L'Explication Prémisse
Cet article dit simplement que, pour un salarié payé sur une base mensuelle, l'employeur peut diminuer le salaire minimal du mois quand le salarié a effectivement travaillé moins d'heures que prévu au contrat. La baisse doit être proportionnelle (« à due concurrence ») et ne s'applique que dans les cas énumérés : suspension du contrat (par exemple absences, maladie, accident, maternité), arrêt collectif du travail, ou lorsque le contrat commence ou se termine en cours de mois.
Exemple concret : Sophie a un contrat de 35 heures hebdomadaires et un salaire mensuel brut de 2 800 €. En mars, elle est en arrêt maladie pendant 10 jours ouvrés (suspension du contrat) et n'a donc pas effectué les heures prévues. L'employeur calcule la réduction proportionnelle du salaire : on détermine le montant correspondant aux heures non travaillées et on le retranche du salaire mensuel (sous réserve des indemnités journalières et règles applicables).
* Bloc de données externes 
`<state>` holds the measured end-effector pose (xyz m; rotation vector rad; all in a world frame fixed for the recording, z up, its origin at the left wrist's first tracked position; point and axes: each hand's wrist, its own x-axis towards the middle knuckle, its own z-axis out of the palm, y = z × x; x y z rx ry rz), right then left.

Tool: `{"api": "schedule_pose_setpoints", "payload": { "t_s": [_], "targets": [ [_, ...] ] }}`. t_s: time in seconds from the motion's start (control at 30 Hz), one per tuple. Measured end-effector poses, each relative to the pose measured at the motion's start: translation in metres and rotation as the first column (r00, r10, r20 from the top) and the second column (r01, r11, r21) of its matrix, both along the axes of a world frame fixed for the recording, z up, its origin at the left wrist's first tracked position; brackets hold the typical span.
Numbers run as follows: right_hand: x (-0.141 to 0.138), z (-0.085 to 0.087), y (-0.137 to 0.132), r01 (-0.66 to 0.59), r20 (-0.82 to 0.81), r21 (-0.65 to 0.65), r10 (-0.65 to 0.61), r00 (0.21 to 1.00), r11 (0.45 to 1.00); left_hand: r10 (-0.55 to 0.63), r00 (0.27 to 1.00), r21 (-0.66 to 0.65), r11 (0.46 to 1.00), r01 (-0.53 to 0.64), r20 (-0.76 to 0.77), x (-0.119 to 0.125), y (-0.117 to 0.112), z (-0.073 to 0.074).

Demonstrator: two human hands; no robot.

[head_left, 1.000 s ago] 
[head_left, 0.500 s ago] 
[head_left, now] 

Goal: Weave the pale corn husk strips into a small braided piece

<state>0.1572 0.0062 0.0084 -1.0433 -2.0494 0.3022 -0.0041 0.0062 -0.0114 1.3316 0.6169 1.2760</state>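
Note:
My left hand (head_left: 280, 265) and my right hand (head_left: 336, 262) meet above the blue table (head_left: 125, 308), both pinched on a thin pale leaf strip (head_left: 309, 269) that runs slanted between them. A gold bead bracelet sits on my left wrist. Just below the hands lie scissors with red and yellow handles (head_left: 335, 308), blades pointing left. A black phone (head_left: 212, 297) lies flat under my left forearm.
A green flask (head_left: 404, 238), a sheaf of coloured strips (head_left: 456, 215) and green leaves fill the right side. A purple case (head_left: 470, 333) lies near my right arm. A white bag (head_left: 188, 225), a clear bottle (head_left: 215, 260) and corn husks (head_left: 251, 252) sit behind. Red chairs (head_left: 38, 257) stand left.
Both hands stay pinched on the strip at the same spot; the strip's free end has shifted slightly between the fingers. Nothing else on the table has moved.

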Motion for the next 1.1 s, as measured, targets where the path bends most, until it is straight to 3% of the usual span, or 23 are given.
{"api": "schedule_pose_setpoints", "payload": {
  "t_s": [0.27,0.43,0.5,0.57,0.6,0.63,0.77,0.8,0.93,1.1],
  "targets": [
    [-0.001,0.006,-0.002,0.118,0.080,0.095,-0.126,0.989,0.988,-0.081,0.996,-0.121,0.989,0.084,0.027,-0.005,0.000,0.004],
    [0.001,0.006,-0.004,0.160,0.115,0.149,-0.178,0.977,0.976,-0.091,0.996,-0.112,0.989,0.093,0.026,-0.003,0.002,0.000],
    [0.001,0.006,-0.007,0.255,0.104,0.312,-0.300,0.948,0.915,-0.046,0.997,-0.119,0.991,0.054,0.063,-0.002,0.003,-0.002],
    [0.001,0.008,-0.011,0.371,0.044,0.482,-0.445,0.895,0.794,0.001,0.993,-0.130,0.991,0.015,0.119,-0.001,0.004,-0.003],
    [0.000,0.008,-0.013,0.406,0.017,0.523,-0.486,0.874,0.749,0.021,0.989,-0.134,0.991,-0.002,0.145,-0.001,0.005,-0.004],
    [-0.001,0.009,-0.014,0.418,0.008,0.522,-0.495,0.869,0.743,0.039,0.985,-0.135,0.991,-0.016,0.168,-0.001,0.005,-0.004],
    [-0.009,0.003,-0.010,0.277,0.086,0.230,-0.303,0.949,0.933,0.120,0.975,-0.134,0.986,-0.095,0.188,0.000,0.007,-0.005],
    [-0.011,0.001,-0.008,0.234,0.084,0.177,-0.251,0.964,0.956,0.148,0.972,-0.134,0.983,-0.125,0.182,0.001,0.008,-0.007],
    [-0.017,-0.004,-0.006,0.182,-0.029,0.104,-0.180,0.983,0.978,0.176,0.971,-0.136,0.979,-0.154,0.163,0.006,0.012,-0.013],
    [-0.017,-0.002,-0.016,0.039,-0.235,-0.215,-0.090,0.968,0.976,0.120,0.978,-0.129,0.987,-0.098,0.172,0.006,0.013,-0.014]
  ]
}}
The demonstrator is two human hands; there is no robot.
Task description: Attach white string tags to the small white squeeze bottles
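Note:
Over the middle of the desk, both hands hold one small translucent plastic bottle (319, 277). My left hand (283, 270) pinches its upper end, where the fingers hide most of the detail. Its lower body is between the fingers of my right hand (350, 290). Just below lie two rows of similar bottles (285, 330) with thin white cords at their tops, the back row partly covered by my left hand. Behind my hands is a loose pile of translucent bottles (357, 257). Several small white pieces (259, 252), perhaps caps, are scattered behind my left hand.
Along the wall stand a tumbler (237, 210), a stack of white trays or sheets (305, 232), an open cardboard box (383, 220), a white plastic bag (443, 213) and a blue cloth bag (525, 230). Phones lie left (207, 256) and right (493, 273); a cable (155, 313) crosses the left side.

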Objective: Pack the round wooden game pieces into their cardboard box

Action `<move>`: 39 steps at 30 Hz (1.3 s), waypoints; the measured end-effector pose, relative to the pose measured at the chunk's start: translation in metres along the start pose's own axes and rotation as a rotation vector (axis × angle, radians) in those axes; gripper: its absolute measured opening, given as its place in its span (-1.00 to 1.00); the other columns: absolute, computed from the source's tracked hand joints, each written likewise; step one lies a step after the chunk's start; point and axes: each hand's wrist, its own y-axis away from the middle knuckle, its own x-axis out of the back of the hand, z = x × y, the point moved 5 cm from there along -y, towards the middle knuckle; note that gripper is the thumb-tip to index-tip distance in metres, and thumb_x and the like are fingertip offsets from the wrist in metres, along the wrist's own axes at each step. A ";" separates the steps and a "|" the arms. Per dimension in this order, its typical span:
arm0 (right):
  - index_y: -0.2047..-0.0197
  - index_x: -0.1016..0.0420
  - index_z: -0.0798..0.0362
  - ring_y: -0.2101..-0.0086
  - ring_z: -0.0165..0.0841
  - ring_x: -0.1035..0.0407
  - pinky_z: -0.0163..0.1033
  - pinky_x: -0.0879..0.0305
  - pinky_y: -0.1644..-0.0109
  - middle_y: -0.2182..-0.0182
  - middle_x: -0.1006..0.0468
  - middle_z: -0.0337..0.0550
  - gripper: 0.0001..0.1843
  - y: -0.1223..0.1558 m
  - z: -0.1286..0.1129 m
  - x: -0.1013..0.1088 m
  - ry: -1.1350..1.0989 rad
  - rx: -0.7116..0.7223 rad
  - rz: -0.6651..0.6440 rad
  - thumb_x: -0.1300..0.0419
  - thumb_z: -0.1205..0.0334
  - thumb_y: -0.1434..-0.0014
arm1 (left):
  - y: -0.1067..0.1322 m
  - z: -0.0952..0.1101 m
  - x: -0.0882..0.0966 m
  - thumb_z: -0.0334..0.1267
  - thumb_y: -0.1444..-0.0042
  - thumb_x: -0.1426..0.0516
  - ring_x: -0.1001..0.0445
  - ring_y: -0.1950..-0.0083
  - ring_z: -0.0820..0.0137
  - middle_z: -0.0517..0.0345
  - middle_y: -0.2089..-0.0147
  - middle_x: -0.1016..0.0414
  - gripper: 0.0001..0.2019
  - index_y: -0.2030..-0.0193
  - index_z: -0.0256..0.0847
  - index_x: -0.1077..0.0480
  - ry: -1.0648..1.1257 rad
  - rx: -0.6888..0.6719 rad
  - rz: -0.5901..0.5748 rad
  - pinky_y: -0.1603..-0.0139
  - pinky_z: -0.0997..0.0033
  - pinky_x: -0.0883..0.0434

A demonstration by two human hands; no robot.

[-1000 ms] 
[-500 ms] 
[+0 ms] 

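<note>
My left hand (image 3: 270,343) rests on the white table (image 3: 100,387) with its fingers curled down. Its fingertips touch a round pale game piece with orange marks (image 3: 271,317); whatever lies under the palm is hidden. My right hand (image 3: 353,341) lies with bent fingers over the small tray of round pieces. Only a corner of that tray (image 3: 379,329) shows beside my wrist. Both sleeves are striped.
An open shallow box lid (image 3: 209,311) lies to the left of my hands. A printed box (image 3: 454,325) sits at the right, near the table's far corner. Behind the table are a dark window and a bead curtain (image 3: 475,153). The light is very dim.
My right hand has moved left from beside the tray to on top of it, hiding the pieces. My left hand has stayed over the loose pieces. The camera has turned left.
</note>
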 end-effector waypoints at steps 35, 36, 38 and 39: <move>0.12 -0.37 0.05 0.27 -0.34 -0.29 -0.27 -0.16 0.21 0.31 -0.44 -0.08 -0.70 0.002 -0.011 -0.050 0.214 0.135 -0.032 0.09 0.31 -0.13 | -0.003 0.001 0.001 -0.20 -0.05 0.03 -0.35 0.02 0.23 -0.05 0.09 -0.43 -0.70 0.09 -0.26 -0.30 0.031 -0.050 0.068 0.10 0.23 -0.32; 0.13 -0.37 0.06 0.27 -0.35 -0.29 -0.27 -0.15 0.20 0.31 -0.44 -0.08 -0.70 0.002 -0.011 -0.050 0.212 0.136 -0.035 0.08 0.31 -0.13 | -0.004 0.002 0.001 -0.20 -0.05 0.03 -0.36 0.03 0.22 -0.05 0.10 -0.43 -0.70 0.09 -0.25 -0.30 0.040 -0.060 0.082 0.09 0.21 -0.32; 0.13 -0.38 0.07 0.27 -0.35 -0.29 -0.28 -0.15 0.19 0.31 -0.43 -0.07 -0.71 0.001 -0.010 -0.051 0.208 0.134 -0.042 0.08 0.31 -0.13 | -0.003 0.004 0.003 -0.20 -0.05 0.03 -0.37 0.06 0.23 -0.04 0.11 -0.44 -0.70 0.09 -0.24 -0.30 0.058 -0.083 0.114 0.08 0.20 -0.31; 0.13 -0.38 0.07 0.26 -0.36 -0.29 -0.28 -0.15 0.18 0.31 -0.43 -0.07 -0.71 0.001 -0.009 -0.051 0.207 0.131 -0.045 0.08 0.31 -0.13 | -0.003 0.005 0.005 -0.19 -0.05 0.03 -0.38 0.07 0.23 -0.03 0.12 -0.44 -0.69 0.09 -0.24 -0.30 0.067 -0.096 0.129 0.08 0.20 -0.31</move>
De même, si Paul commence le 10 du mois, son salaire du mois d'embauche sera proratisé au nombre de jours travaillés.
- La diminution concerne la « rémunération mensuelle minimale » et s’applique uniquement si le salarié a effectué moins d’heures que prévu au contrat durant le mois.
- La réduction doit être proportionnelle (« à due concurrence ») aux heures non travaillées ; on ne peut pas réduire plus que la part correspondant aux heures manquantes.
- Cas visés : suspension du contrat (absences du salarié, maladie, accident, maternité), effet direct d’une cessation collective du travail (arrêt collectif/fermeture) ; et début ou fin du contrat au cours du mois.
- S’applique aux salariés rémunérés mensuellement (principe du prorata temporis pour mois incomplets ou heures non effectuées).
- La règle ne supprime pas d’autres droits éventuels (indemnités journalières, maintien conventionnel ou contractualisé) : il faut vérifier les règles spécifiques (convention collective, accords, garanties de maintien de salaire).
- L’employeur doit justifier le motif de la réduction et conserver les éléments de calcul (jours/ heures non travaillés, période d’arrêt, date d’entrée/sortie) pour la paie et en cas de contrôle.
- En pratique, le calcul se fait soit au prorata du nombre de jours ouvrés/travaillés dans le mois, soit en convertissant le salaire mensuel en taux horaire/journalier puis en retranchant la part correspondant aux heures/ journées non effectuées.